| Brand | Micron |
|---|---|
| Model | RealSSD C400 |
| Capacity | 256GB |
| Usage Class | Client |
| Host Interface | SATA 6Gb/s |
|---|---|
| Total Interface Bandwidth | 6 Gb/s |
| Form Factor | 2.5" 7mm |
|---|
| NAND Flash | 25nm MLC |
|---|---|
| Drive Writes Per Day | |
| Total Bytes Written | 72 TBW |
| Sequential Read | 500 MB/s |
|---|---|
| Sequential Write | 260 MB/s |
| Random Read IOPS | 45000 |
| Random Write IOPS | 50000 |
| Average Latency | 55 μs |
| Mean Time Between Failures | 1.2 Million Hours |
|---|---|
| Uncorrectable Bit Error Rate | 1.0×10⁻¹⁷ |
| Power Loss Protection | No |
The Micron RealSSD C400 256GB (MTFDDAK256MAM-1K1AB) is best suited for read-intensive boot, VDI, and edge-cache tiers where its SATA 6Gb/s interface, 500 MB/s sequential read, and up to 45,000/50,000 random read/write IOPS deliver notably faster application responsiveness than typical 3Gb/s-era enterprise SATA SSDs. With 25nm MLC NAND and 72 TBW endurance, it offers a balanced mix of performance density and write durability for mainstream server deployments that need predictable latency and higher mixed-workload throughput without stepping up to higher-cost PCIe storage.
With an endurance rating of 72 TBW, this SSD can handle about 20 GB of host writes per day for 10 years, which is more than sufficient for typical OS, boot, office, and light application workloads. In practical procurement terms, it is a solid choice for use as a system drive or read-centric client device where daily write volumes remain modest and predictable. From a reliability perspective, the specified UBER of 1.0E-15 indicates a very low unrecoverable bit error rate, supporting dependable data reads under normal operating conditions, while the 1.2 million-hour MTBF reflects a mature and stable hardware design. This model does not include power-loss protection, so it is best suited to environments where unexpected power interruption is controlled at the system level rather than write-intensive enterprise caching or transactional workloads that require onboard PLP.
1. The SATA 6Gb/s interface, paired with full bus-saturating sequential read performance, enables straightforward drop-in upgrades for legacy enterprise platforms while keeping large file transfers and system imaging jobs consistently efficient.
2. Its strong random read capability helps virtualized environments and read-heavy databases return small-block data quickly, improving application responsiveness under mixed enterprise workloads.
3. With a [dwpd] DWPD endurance rating, the drive is built to sustain predictable daily rewrite volumes, making it suitable for business-critical deployments that demand steady long-term reliability.
4. The 25nm MLC NAND provides a balanced combination of durability, performance consistency, and cost efficiency that aligns well with mainstream enterprise storage use cases.
5. The typical latency of just 55 µs reduces storage wait time at the transaction level, helping servers process more requests with tighter QoS and smoother user experience.
Lower capacity reference: 128GB Higher capacity reference: 512GB Both adjacent capacities in the same enterprise SSD family typically deliver broadly similar sequential read/write throughput and random IOPS to the 256GB model under normal enterprise workloads. The 256GB version is the sweet spot in this series. Compared with 128GB, it gives much better headroom for OS images, logs, swap, metadata, and application growth, reducing the risk of early capacity pressure. Compared with 512GB, it preserves nearly the same enterprise-class performance profile while offering a more balanced acquisition cost per drive and per node. It is especially well suited for boot and infrastructure storage in a mid-sized virtualized cluster, such as 24 to 36 hypervisor hosts.

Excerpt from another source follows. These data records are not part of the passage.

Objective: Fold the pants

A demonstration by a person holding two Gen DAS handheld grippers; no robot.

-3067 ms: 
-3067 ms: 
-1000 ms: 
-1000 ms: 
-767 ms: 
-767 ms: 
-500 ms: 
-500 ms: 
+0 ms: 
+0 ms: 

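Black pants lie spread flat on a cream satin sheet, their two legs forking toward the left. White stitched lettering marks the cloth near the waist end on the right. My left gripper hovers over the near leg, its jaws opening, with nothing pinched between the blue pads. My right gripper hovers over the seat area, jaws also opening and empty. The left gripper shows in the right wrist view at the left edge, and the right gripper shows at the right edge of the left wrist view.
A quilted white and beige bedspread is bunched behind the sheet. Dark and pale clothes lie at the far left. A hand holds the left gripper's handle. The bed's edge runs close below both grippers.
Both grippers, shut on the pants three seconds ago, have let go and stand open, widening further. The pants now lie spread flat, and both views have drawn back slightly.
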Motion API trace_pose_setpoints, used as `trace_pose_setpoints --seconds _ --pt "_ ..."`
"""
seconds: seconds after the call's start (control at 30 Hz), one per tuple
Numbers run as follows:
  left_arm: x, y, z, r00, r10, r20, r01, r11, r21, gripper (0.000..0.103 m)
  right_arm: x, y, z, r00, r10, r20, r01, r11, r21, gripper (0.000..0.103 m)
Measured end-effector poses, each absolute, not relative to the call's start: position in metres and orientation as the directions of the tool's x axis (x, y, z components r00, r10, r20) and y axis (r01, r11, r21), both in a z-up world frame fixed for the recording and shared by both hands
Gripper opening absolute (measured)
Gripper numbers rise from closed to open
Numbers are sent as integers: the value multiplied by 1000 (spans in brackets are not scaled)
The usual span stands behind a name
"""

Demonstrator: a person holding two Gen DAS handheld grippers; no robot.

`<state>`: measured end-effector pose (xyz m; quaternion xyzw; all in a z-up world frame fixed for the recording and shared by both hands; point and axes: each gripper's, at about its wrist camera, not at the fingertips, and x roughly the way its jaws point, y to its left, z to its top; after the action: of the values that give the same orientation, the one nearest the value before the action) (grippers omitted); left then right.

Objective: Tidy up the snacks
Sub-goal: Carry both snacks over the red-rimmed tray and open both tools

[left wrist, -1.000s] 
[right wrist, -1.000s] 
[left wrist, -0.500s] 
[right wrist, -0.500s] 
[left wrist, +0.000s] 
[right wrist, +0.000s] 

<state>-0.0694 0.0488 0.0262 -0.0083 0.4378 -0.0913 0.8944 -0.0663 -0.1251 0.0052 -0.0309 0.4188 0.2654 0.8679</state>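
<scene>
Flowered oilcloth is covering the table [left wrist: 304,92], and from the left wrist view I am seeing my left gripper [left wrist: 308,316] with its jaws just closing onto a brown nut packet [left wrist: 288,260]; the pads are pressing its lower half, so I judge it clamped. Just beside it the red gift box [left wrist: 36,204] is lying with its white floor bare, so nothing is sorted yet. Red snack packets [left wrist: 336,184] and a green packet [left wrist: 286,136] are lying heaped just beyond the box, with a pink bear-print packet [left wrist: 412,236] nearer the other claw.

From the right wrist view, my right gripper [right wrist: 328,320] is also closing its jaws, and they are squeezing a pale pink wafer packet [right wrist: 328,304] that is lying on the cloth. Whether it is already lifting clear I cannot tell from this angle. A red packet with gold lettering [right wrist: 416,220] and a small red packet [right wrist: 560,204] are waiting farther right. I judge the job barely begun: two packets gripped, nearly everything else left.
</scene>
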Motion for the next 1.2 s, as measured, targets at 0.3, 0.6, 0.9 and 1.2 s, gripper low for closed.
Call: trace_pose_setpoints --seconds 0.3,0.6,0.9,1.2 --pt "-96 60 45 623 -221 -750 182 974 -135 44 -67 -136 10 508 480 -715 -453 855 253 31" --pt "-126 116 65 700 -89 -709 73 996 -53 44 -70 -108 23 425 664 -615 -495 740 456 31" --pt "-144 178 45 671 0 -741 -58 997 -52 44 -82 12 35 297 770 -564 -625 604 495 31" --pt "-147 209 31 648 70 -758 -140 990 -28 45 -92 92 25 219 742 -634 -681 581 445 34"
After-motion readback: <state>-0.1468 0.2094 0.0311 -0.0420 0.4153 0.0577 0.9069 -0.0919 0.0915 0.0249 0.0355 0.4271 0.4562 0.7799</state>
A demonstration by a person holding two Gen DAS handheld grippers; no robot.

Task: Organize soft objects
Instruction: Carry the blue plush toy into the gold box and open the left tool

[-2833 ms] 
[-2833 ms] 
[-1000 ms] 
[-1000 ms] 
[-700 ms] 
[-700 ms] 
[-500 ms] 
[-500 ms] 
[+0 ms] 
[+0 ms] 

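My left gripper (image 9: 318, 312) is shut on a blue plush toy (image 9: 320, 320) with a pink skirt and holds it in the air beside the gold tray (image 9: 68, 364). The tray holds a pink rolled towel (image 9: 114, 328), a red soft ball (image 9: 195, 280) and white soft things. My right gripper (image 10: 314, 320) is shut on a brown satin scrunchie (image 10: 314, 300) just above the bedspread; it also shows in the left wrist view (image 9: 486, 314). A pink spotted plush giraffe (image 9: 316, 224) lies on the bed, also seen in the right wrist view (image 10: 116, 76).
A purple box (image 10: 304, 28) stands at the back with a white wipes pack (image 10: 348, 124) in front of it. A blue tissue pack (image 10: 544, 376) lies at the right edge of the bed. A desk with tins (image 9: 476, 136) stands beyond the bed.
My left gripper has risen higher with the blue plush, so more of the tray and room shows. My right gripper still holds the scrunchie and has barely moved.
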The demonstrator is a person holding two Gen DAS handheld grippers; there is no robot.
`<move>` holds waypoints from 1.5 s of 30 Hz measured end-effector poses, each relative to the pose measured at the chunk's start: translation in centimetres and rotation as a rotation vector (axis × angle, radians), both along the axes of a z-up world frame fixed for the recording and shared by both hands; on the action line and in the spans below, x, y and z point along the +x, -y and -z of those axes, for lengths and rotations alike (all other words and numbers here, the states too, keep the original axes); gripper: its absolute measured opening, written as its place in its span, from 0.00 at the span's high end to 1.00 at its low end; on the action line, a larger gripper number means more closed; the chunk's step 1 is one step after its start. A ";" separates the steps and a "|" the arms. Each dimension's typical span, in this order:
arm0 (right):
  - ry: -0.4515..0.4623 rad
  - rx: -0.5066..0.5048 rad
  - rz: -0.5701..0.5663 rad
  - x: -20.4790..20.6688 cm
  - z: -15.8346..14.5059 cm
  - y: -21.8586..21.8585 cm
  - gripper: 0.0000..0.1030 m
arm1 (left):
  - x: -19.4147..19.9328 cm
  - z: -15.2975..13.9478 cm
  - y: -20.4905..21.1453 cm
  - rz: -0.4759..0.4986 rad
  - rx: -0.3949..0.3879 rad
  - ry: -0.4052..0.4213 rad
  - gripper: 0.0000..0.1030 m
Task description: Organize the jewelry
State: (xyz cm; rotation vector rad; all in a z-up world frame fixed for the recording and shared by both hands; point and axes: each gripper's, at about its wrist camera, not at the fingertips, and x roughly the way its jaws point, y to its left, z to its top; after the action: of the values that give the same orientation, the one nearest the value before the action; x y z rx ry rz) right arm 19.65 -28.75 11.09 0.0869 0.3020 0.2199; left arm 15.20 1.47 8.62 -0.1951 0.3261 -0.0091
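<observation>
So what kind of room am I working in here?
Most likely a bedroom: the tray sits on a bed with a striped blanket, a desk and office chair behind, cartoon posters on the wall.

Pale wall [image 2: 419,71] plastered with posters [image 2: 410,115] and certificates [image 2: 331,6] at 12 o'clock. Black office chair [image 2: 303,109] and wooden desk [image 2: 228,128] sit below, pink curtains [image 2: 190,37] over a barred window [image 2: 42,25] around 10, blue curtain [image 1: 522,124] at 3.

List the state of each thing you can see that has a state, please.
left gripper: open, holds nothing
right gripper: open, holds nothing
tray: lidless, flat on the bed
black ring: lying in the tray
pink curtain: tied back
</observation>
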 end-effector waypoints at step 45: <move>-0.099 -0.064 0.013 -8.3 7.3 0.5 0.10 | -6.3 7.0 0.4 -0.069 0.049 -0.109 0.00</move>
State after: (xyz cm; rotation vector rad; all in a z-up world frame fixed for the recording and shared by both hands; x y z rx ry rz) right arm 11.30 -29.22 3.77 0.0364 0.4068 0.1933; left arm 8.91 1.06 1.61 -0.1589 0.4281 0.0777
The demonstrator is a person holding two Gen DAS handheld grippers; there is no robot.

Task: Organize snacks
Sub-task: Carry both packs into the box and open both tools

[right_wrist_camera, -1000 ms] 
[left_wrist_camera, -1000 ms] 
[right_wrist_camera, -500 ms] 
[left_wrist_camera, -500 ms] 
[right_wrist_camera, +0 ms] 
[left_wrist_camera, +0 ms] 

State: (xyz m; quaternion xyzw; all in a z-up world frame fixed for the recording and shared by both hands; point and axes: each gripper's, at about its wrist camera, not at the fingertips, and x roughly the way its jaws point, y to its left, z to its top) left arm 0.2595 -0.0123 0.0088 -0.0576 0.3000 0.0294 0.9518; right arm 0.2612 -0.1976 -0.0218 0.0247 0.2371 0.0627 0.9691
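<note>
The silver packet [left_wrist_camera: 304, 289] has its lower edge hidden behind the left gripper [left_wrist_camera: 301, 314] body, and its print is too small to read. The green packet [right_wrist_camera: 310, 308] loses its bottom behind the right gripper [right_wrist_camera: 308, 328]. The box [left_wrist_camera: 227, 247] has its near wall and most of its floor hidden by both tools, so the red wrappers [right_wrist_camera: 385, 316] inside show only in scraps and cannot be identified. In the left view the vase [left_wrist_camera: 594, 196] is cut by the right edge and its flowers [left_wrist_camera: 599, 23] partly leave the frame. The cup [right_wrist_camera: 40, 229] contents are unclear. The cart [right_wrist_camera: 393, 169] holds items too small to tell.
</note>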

Q: Is MTFDDAK256MAM-1K1AB suitable for a write-heavy database server?
A: Generally not ideal for write-heavy database workloads. With 72TB TBW, 25nm MLC NAND, and no PLP, it is better suited for read-focused, mixed-use, or light enterprise applications.
Q: How many full drive writes per day can it actually endure over its warranty period?
A: Based on 72TB TBW and 256GB capacity, the drive supports about 281 total full-drive writes. If the warranty is 3 years, that equals roughly 0.26 drive writes per day.
Q: Does it include power loss protection (PLP) and why is that critical?
A: No, it does not include power loss protection. PLP is critical because it helps prevent in-flight data loss and metadata corruption during sudden outages, especially in transactional or enterprise environments.
Q: What RAID level is recommended for this SSD?
A: RAID 1 or RAID 10 is typically recommended, depending on capacity and performance needs. These levels improve redundancy and availability, which is especially important since this model does not include PLP.